Date sugar is made from whole, unrefined dates, including the fiber-rich pit. The fruit is first dehydrated then ground to make this coarse sugar. Date sugar comes with all of the nutritional benefits of dates, which includes a bevy of B vitamins, potassium, antioxidants, and magnesium. It has a buttery, caramel-like finish and is an apt stand-in for brown sugar. Beware, though, if true caramelization is your goal, know that date sugar doesn’t fully melt at high temperatures.
Honey has been a sweetener for centuries, but it occupies an uncertain position as a sugar alternative. It has nearly the same glycemic index and calorie count of sugar, and it behaves in a very similar manner when baked. The results using honey are a bit more dense and moist than table sugar, but it dissolves evenly in hot liquids. The reason why many turn to honey over sugar is that honey manages to pack in much more nutrition. Eating honey gives an antioxidant boost, reduces inflammation, and lowers HDL (“bad”) cholesterol. Despite similarities to sugar, it is less harmful to your metabolism and blood sugar at a glycemic index of 50, but it is still a concentrated sugar that should be used in moderation.
Pure maple syrup is the reduced sap of the prevalent maple tree and is rich in antioxidants, and it manages to pack zinc, iron, and manganese in for an extra nutritional boost. It ranks lower than sugar on the glycemic index at 54 and has about three more calories per serving (1 tbsp at 52). The rich flavor of maple syrup is iconic, which could be a boon or a bane depending on what you’re using it to make, but it is fitting for sweets like hard candies. Otherwise, maple syrup reacts to temperature and liquid in a very similar manner to table sugar, so it is easy to do an even exchange for this minimally processed syrup.
Molasses is the secret ingredient for many grandmothers’ traditional kitchens. Molasses comes from sugarcane and beetroot, but is the less-refined byproduct of the same process that produces refined white sugar. As a result, molasses is thick, dark, and contains a truckload of antioxidants that don’t make it into white sugar. It’s full of calcium and potassium as well as iron, selenium, and B6 vitamins, yet only ranks at 55 on the glycemic index. Blackstrap is by far the richest and most nutrient-dense among the various shades of molasses. It has a slightly bitter, highly sweet, and darkly complex flavor profile, which means a little bit goes a long way. Molasses makes fast friends with dark breads, gingerbread, and grains, and it brings out the best sticky sweetness in savory pork, barbeque, and baked beans.

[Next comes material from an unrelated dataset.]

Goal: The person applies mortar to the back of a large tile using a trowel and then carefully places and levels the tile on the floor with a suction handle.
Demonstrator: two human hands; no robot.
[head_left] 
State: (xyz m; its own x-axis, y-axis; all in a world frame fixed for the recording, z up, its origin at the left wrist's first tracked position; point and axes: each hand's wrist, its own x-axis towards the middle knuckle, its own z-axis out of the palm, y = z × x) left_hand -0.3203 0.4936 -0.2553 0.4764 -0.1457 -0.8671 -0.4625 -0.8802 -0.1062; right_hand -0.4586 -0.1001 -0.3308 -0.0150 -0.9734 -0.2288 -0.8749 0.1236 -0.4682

Monkfruit is a relative newcomer to the sugar substitute scene. A melon from regions in Southeast Asia, the monkfruit, or luo han guo, is dried and refined to create an almost zero-calorie sweetener that looks a bit like fine sand. The sweetener generally operates on a one-to-one exchange with table sugar, unless you are baking, then a half sugar, half monkfruit blend is suggested. It takes less monkfruit to sweeten up a beverage or as recipe finisher, considering that concentrations of the fruit run from 150 to 200 times the sweetness of sugar. It contains a number of antioxidants, and the sweet flavor comes from mogrosides, which digest differently than fructose and sucrose and are not associated with weight gain or liver damage. That being said, there isn’t research done yet to see if this very promising substitute has any long-term side effects. Monkfruit is often used in sugar blends to improve the flavor, so be sure to read the packaging and opt for the purest formulations possible.